■ PROBLEM DESCRIPTION
Your answer should consist of the lines below that hold the word "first".

──────

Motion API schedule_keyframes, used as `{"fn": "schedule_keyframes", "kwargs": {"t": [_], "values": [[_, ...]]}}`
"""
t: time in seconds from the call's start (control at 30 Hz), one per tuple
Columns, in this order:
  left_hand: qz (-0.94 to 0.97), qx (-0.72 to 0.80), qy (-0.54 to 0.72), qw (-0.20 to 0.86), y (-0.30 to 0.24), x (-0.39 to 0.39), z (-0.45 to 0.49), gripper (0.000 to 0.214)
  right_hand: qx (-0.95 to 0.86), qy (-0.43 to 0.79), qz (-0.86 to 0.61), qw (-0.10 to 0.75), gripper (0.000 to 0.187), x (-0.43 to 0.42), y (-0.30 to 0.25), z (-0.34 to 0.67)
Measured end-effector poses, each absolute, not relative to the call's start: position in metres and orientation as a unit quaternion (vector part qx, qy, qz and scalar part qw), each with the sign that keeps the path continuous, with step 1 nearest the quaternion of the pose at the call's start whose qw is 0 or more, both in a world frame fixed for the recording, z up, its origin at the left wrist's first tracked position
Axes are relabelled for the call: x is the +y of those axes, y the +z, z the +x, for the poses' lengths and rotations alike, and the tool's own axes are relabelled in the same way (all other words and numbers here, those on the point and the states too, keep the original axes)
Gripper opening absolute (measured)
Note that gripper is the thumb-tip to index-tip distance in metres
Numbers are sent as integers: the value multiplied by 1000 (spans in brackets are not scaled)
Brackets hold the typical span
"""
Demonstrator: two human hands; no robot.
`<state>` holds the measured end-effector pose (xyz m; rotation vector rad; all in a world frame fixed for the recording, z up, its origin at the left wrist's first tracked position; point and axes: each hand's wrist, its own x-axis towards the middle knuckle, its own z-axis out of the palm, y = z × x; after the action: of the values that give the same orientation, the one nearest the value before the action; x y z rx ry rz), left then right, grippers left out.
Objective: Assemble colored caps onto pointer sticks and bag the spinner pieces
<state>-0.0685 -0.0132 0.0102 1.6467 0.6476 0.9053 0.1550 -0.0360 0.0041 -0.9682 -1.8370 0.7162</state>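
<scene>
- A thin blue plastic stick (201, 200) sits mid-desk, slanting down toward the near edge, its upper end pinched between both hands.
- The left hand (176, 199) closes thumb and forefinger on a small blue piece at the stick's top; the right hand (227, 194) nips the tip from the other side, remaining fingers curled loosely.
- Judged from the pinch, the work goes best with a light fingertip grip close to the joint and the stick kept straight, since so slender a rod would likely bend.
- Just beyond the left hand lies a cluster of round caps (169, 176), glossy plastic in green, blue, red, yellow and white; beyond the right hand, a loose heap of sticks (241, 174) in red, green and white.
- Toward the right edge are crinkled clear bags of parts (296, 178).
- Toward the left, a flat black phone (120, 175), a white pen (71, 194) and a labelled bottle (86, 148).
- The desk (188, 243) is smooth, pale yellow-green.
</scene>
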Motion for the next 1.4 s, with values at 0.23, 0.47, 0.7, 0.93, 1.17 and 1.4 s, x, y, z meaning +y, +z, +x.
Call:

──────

■ RESULT FOR THIS EXERCISE
Measured end-effector poses, each absolute, not relative to the call's start: position in metres and orientation as a unit quaternion (vector part qx, qy, qz and scalar part qw), each with the sign that keeps the path continuous, with step 1 nearest the quaternion of the pose at the call's start whose qw is 0 or more, both in a world frame fixed for the recording, z up, its origin at the left wrist's first tracked position
`<state>` holds the measured end-effector pose (xyz m; rotation vector rad; all in a world frame fixed for the recording, z up, its origin at the left wrist's first tracked position; point and axes: each hand's wrist, its own x-axis towards the middle knuckle, its own z-axis out of the palm, y = z × x; after the action: of the values that give the same orientation, the one nearest the value before the action; x y z rx ry rz), left then right, grippers left out.

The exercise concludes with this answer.